2.this next part of the poem is at first going to appear totally unrelated to the first part of the poem. I am just writing now so I can’t promise it will relate, except to say that everything contains words, and all words essentially come from the same place.

Right now I imagine that I am poor – much poorer than I am now – somewhere in India. I am watching a young girl pour the drinking water that her mother has given her into the ocean.
“Don’t do that”, I tell her. “Your mother gave you that water. You don’t have very much. The ocean is already full of water, it doesn’t need anymore.”

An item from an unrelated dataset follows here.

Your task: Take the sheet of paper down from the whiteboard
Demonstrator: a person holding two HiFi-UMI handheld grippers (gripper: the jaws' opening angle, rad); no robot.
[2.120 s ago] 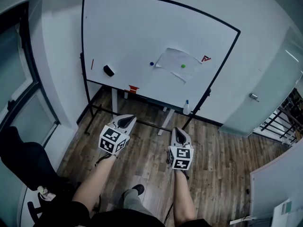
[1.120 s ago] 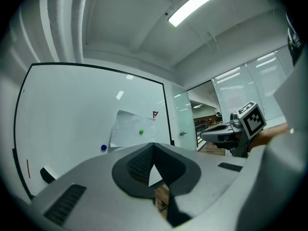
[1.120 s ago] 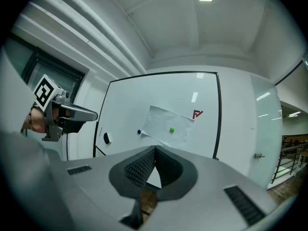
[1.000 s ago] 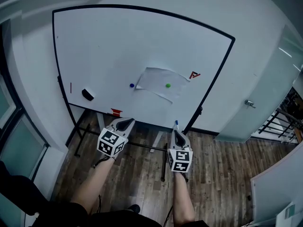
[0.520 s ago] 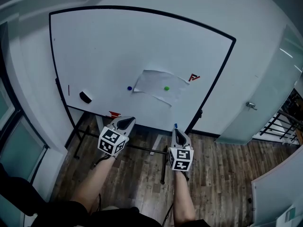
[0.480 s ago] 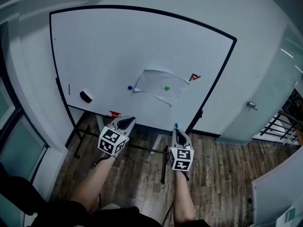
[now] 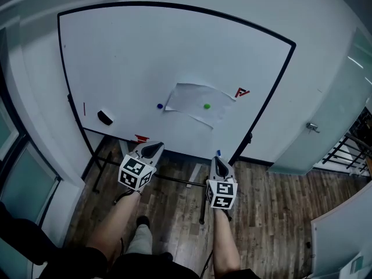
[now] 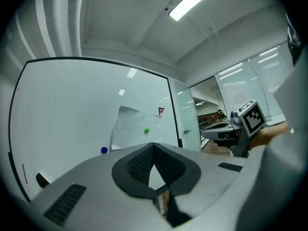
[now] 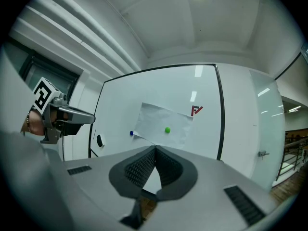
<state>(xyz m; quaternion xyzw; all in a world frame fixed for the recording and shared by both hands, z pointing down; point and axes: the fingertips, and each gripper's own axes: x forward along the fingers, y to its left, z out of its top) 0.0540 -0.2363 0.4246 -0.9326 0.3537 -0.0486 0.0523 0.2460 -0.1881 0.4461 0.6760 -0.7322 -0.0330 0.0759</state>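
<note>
paper [image 7: 192, 99] sits under green magnet [image 7: 207, 106], blue magnet [image 7: 160, 106] just beside.

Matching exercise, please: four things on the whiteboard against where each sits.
1 green magnet
2 blue magnet
3 black eraser
4 red triangular shape

A low on the whiteboard's left side
B on the sheet of paper
C by the sheet's upper right corner
D by the sheet's lower left corner

Pairs: 1-B; 2-D; 3-A; 4-C
</note>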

The little girl looks at me. I see war in her eyes. She pauses, comfortable with silence in a way only the naïve or young could be. She continues, clasping the well water which sits in a rusty metal bucket, then lowering her hands to the giant ocean before her. How greedy the ocean looks. It is so full of the potential to give life while the population dehydrates and dies.

There is war in her eyes. She will be killed just like her father, fighting for a cause she never understood but was given no option to ever think about.
She will never get the chance to be something greater. She only has this time, where she feeds the only water she has back to the ocean. Back to something bigger, greater than herself.

3. That was poorly written but I like that image.